I thanked him and said goodbye. I shut the door strong because I was really tired and had no idea how far the drive will be. Just before he was about to leave, I stick my head out of the window and asked, “how much should I pay?”
“7,000, madam.” What, wait?! I thought it’s just 3,000?!
“No, you said 4,000.” He didn’t say anything but I’d like to be firm when shit goes down. I wanted to sound right.
“Really madam? Okay, then give the 4,000 to your driver.”
Huh. We win.
Not even halfway the drive, taxi boy asked me to move in front.

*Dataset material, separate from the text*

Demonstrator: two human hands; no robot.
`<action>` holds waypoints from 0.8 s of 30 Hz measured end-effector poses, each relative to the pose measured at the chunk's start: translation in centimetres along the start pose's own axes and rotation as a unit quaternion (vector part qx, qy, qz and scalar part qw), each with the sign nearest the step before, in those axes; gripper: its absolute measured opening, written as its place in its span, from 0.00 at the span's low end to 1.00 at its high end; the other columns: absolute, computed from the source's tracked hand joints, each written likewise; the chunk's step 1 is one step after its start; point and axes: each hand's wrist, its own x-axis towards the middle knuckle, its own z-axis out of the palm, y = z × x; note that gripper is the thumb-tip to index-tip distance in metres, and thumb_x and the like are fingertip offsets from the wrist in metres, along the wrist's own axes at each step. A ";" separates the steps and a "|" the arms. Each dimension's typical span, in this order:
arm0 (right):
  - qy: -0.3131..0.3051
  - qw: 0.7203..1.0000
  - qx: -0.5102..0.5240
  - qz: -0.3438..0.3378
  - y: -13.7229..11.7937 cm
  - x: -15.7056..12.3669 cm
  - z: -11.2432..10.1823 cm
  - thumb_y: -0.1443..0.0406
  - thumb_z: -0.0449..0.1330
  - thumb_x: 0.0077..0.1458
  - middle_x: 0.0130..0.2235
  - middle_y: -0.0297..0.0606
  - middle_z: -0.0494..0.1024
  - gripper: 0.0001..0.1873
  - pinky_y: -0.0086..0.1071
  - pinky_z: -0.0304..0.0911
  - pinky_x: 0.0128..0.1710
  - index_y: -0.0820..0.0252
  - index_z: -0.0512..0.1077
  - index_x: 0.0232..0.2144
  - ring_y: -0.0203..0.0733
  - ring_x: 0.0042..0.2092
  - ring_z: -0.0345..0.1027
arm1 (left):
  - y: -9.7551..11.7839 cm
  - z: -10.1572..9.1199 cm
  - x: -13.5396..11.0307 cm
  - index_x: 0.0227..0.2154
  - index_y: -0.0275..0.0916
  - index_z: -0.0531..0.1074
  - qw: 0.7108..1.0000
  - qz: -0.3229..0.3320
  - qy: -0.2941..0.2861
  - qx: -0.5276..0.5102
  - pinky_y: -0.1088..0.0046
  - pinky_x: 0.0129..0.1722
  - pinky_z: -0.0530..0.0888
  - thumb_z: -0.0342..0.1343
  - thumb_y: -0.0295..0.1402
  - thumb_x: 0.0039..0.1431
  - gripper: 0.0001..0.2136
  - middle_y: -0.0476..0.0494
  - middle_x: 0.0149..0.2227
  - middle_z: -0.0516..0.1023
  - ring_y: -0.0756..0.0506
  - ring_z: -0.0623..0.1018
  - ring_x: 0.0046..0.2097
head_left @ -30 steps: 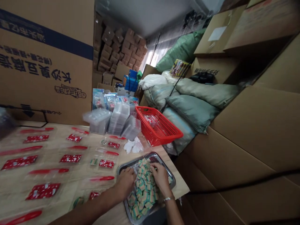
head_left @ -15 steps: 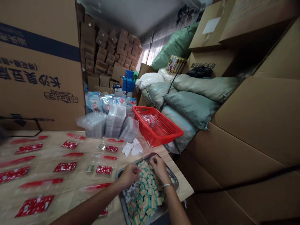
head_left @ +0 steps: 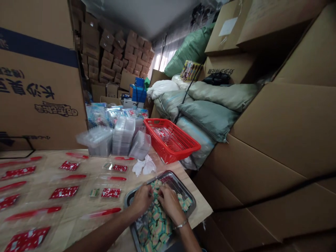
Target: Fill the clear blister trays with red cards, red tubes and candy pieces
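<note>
A metal tray (head_left: 193,210) at the table's front right corner holds a heap of small striped blocks (head_left: 157,227) in green and cream. Over the heap's far part, my left hand (head_left: 143,198) has its fingers curled in a pinch. Close to its right, my right hand (head_left: 169,202), with a bracelet at the wrist, is also pinched, fingertips down at the blocks. What either hand holds, if anything, is hidden by the fingers. White paper-like scraps (head_left: 144,166) lie on the table behind the tray.
On the left of the table, clear plastic trays hold red knives (head_left: 106,212) and red patterned packets (head_left: 64,192). Stacked clear plastic boxes (head_left: 123,136) and a red basket (head_left: 170,157) stand behind. Cardboard boxes (head_left: 283,126) and sacks (head_left: 210,117) crowd the right side.
My right hand has moved left and nearer to me, closer to my left hand. More blocks show at the tray's right side. The view has shifted slightly right.
</note>
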 end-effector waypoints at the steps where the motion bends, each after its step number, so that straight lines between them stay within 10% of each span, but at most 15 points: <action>1: -0.002 1.000 0.012 0.002 0.1 0.2 -0.1 0.75 0.54 0.46 0.32 0.38 0.75 0.08 0.29 0.56 0.34 0.61 0.71 0.27 0.41 0.35 0.67 | 0.0 -0.2 -0.1 0.21 0.37 0.69 1.000 0.005 -0.002 -0.014 0.74 0.35 0.62 0.52 0.18 0.39 0.08 0.51 0.26 0.68 0.48 0.69 0.32; 14: 0.058 0.996 0.022 0.064 -1.4 2.0 1.0 0.73 0.54 0.47 0.35 0.45 0.74 0.06 0.32 0.58 0.36 0.62 0.71 0.29 0.44 0.36 0.68 | 0.2 -2.5 -1.9 0.19 0.38 0.67 0.940 -0.103 0.013 -0.324 0.76 0.22 0.64 0.59 0.37 0.34 0.10 0.56 0.17 0.66 0.52 0.67 0.20; 20: -0.073 0.920 0.384 0.023 -3.3 -0.4 1.4 0.58 0.57 0.49 0.25 0.32 0.69 0.10 0.28 0.57 0.26 0.59 0.67 0.28 0.37 0.27 0.64 | 1.2 -3.6 -3.0 0.20 0.36 0.70 0.883 -0.169 0.064 -0.433 0.78 0.20 0.63 0.64 0.38 0.27 0.15 0.54 0.17 0.70 0.53 0.68 0.19; 24: 0.006 0.942 0.334 0.004 -5.5 -1.9 2.6 0.61 0.57 0.50 0.28 0.34 0.70 0.07 0.28 0.59 0.29 0.60 0.70 0.29 0.38 0.30 0.64 | 1.8 -4.9 -4.2 0.20 0.35 0.71 0.862 -0.190 0.067 -0.466 0.78 0.24 0.66 0.65 0.37 0.28 0.14 0.54 0.19 0.71 0.54 0.69 0.22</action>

“It’s fine. I’m okay here.” I said. My mother always told me to sit at the back of the driver as it is the safest part of the car. He didn’t insist that I move to the front but he was driving like crazy! Not just him but the whole city! Colombo traffic is insane. I also hail from a heavy traffic country but ever since I left, I am not used to it anymore. This traffic is driving me nuts and I don’t have the patience for it. Can you imagine people driving fast despite being bumper to bumper? That’s Colombo.
I was about to fall asleep at the back when taxi boy asked me, “Madam, how old are you?”
“28? Why are you not married?!”
Are we back to this again? No. Please. Don’t.
I noticed it is unimaginable for Sri Lankans to meet someone like me – “unmarried’, “childless”, “alone.”
From one of my Georgian girl friends, I learned a social experiment called: if-you-cant-beat-them-try-harder. I tried it with him, the reverse psychology: “why are you married?” No harm, it’s just a question.
It was probably the first time he heard someone ask him this. He couldn’t respond mainly because, in this situation, neither of us were right. He realised he couldn’t be the righteous one just because he is married at 25.
And I know very well I can’t act like what I am doing in life is the right thing because there are no right or wrong life choices. There are only choices. Who decides what’s right or wrong anyway?
Through the silent ride, I really believe we both reflected on those choices, and that, we learned something from each other.